Mit Grönemeyer und Co. — Tausende feiern bei „Kosmos Chemnitz“-Festival

Chemnitz – Herbert Grönemeyer, Tocotronic und Loveparade-Gründer Dr. Motte: Mit Musikstars als Highlights hat Chemnitz eine riesige Party in der Innenstadt gefeiert.

Zehn Monate nach dem Erfolg des Konzerts #wirsindmehr hat die Fortsetzung mit dem Titel „Kosmos Chemnitz — Wir bleiben mehr“ Tausende Besucher angelockt. Bis zum späten Abend waren neben Auftritten von Grönemeyer, Tocotronic, Rapper Alligatoah oder Techno-Veteran Dr. Motte auch Lesungen, Podiumsdiskussionen, Sportevents und Vorführungen an 40 Spielorten geplant.

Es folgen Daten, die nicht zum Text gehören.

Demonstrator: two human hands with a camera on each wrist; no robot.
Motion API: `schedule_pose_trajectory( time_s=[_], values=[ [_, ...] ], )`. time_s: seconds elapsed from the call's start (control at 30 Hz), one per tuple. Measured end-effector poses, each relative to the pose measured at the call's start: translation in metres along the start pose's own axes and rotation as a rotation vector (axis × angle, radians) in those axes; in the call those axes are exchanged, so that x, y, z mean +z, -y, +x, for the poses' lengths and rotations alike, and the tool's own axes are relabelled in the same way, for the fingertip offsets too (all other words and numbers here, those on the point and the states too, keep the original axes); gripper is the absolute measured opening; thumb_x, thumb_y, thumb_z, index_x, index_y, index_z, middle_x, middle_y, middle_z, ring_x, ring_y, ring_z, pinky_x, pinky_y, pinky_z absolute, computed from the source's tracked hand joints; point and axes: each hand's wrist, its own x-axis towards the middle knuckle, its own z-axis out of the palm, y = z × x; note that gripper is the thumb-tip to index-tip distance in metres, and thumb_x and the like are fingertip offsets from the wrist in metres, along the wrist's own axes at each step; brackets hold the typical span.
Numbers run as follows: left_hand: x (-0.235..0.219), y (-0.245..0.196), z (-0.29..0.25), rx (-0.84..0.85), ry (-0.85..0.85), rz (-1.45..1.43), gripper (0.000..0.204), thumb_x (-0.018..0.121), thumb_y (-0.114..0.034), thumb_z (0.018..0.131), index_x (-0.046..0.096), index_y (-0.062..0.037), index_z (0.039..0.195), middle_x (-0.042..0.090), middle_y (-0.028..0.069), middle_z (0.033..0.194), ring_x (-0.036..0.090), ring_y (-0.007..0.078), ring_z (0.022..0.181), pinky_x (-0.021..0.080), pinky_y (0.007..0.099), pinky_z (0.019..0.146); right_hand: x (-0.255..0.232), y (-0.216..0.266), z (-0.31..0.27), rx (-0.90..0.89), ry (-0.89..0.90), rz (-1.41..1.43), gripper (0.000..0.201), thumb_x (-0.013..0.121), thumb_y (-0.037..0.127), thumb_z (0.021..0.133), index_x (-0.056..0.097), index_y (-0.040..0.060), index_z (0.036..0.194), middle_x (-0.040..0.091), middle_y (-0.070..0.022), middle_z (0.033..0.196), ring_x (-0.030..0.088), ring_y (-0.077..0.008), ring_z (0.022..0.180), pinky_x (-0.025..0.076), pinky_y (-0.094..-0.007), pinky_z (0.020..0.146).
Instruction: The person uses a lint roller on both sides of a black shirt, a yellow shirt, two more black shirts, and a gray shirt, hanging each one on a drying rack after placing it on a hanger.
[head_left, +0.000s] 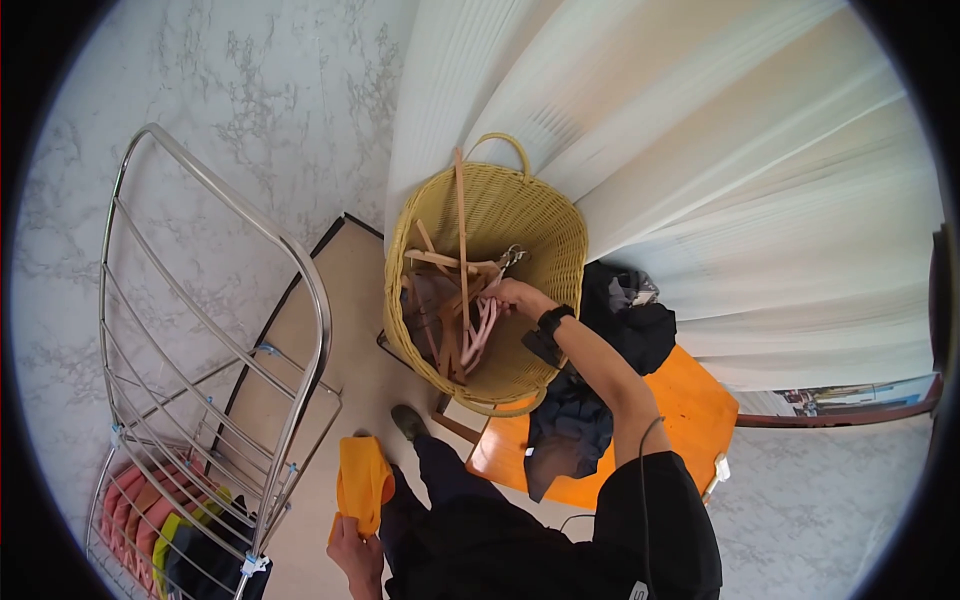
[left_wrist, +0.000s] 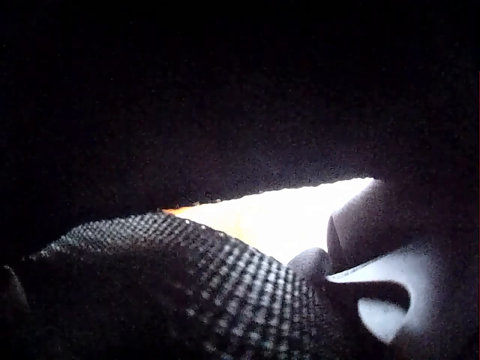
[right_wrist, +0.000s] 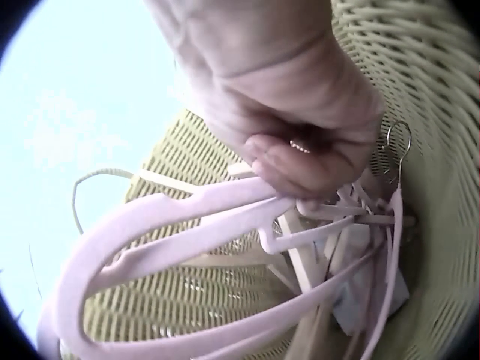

Mit dem Festival soll erneut ein Zeichen für eine friedliche, weltoffene und tolerante Gesellschaft gesetzt werden. „Ich erwarte, dass sich Chemnitz von seiner besten Seite zeigt. Wir wollen #wirsindmehr fortschreiben. Wir werben für eine offene Gesellschaft“, sagte Sören Uhle, Geschäftsführer der Stadtmarketing-Gesellschaft.

Beim Konzert #wirsindmehr hatten am 3. September 2018 Bands wie die Toten Hosen, Feine Sahne Fischfilet oder Kraftklub aus Chemnitz vor 65 000 Menschen gespielt. Das Konzert war eine Reaktion auf rechte Demonstrationen und fremdenfeindliche Übergriffe in der Stadt, nachdem kurz zuvor ein 35-jähriger Deutscher vermutlich von Asylbewerbern erstochen worden war.

MIA MORGAN auf der Bühne am Roten TurmFoto: Pastierovic

Derzeit muss sich einer Tatverdächtigen aus Syrien wegen gemeinschaftlichen Totschlags vor Gericht verantworten. Ein zweiter mutmaßlicher Täter aus dem Irak ist auf der Flucht und wird weltweit gesucht.

Sänger Joris, der bereits im vorigen Jahr bei #wirsindmehr als Besucher dabei, hält es für wichtig, dass sich Künstler aller Couleur für eine weltoffene Gesellschaft engagieren. „Ich glaube, in der heutigen Zeit ist es sehr, sehr wichtig, dass man Haltung zeigt. Und wenn wir das jetzt nicht machen, wo es einfach ist und wir eben auch noch mehr sind, dann wird eben schwierig irgendwann mal“, sagte der 29-Jährige im Gespräch mit der Deutschen Presse-Agentur. Er habe daher nicht gezögert, seine Teilnahme zuzusagen.

Ihn habe im vorigen Jahr schockiert, „dass es wieder möglich ist, in so großen Menschenmengen so verachtend auf die Straße zu gehen, ohne dass man sich fragen muss, mit welchen Leute umgebe ich mich hier gerade“.

Allerdings sieht er dieses Problem nicht auf Chemnitz beschränkt, obwohl von dort die Bilder um die Welt gegangen seien. „Wir haben das Problem in ganz Deutschland, in Europa und auch auf der ganzen Welt, dass eben Rechte und Nationalisten wieder viel, viel lauter werden“, sagte er.